Занятый этими размышлениями, Тэккер одновременно наблюдал за Уилоком. Он старался понять, пьет ли Генри потому, что напуган, или потому, что пристрастился к вину. Но как бы то ни было, если он не перестанет, с ним придется расстаться. Слишком рискованно поручать пьянице вести такие важные дела. Иногда Тэккер твердо решал, что Генри пьет только со страху, но минуту спустя он опять начинал сомневаться.

— Эдна права, — сказал он. — Вам, Генри, пора остепениться; женитесь, будете иметь какой-то домашний уют.

— У меня и так слишком много домашнего уюта. Три квартиры и в каждой по пылесосу.

— Чтобы выдувать девок из постели по утрам, — пробурчал Макгинес, но никто его не слышал.

— Три? — удивился Тэккер. Он знал о существовании только двух.

— Да, как будто так, — сказал Генри. Он поднял руку и стал считать по пальцам. — Квартира на Пятьдесят восьмой улице, Ист-сайд. Я еду туда, когда хочу з-забавно поз-забавиться. З-забавляться. Эта вот, здесь. Сюда я приезжаю, когда желаю чувствовать себя юрисконсультом крупной компании. Квартира в Сентрал Парк Уэст. Туда я отправляюсь, когда хочу быть дельцом. — Он оглядел всех с довольной усмешкой. — Я человек настроений, — сказал он, — и когда я хочу чувствовать себя, как последняя сволочь, то подхожу к зеркалу. — Он рассмеялся, но к его смеху никто не присоединился.

— И всюду у вас выпивка, надо полагать, — заметил Тэккер.

— Несомненно, и всюду я напиваюсь, все с себя снимаю, голый ложусь посреди комнаты на пол и чувствую себя так великолепно, словно я сам бутылка виски.

— У вас и сейчас язык заплетается, — сказал Тэккер, — но только не вздумайте, пожалуйста, раздеваться.

Он вдруг взглянул на Эдну. Этот разговор заставил его вспомнить о жене. Когда Эдна лежала в постели, ее большегрудое широкобедрое тело раскидывалось белоснежными холмами и извилинами.

— Нет, серьезно, — сказал Тэккер. — Вам надо жениться. Вы сразу остепенитесь. — Он улыбнулся Эдне, а она улыбнулась ему. Казалось, она читала его мысли. Слова Генри, по-видимому, заставили их обоих подумать об одном и том же. На него повеяло теплом.
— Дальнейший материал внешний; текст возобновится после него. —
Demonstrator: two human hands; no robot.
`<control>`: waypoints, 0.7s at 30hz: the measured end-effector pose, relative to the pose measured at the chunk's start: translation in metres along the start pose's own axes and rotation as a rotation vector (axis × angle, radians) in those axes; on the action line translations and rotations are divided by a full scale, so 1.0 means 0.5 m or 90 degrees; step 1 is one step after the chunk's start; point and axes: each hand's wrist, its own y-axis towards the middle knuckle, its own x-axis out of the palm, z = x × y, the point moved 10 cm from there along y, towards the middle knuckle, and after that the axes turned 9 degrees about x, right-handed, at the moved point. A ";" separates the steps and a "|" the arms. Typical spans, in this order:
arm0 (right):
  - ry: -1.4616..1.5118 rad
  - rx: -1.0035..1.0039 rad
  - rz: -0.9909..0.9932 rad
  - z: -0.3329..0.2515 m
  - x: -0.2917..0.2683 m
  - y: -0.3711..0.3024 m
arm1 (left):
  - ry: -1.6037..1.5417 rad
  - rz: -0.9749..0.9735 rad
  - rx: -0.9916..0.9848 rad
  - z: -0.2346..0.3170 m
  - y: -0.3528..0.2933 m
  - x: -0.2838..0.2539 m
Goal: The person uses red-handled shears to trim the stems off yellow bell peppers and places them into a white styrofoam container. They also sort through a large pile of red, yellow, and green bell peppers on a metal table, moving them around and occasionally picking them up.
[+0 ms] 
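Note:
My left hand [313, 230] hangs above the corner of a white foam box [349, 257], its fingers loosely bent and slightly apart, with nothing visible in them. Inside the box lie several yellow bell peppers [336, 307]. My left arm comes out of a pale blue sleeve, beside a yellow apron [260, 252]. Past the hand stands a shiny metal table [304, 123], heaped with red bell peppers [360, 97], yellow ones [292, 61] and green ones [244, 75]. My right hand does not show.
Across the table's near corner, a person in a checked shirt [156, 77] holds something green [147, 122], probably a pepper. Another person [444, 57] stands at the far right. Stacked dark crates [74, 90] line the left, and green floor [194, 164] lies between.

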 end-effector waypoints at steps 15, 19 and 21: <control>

— Я сам был такой же, как и все, — продолжал он, — жадный до денег. Все спешил, думал — надо скорей зашибать деньги, пока не зашибли тебя. А вот Эдна меня изменила, образумила как-то, теперь я жду денег спокойно и не тревожусь.

На самом деле только когда Тэккер нажил достаточно денег, чтобы не бояться нужды, он разрешил себе передышку и насладился браком с Эдной.

— А сколько ушло времени? — сказала Эдна. Голос ее звучал удовлетворенно и задушевно, лаская слух Тэккера.

— Много, не спорю, — согласился он. — Да и нелегко тебе было. Такой человек, как я, который вел нищенскую жизнь, питался отбросами и все такое, словом — старая история, такой человек с самого рождения все беспокоится.

— Сколько ушло времени, пока ты признал мои заслуги, — сказала она.

Тэккер улыбнулся ей. Голос ее парил в воздухе и благоухал, как цветок. Тэккеру казалось, что он может обонять его, осязать, видеть. Он ощущал его прикосновение.

— Ведь как это бывает, — сказал он, — мне потребовалось много времени просто на то, чтобы понять это. Вот только недавно я об этом думал, когда опять попал в тиски, как когда-то; тиски те же, а я уже другой.

— Уговорили, — сказал Генри. — Если вы найдете мне бочку виски, но только непочатую бочку, с гарантией, я, так и быть, на ней женюсь.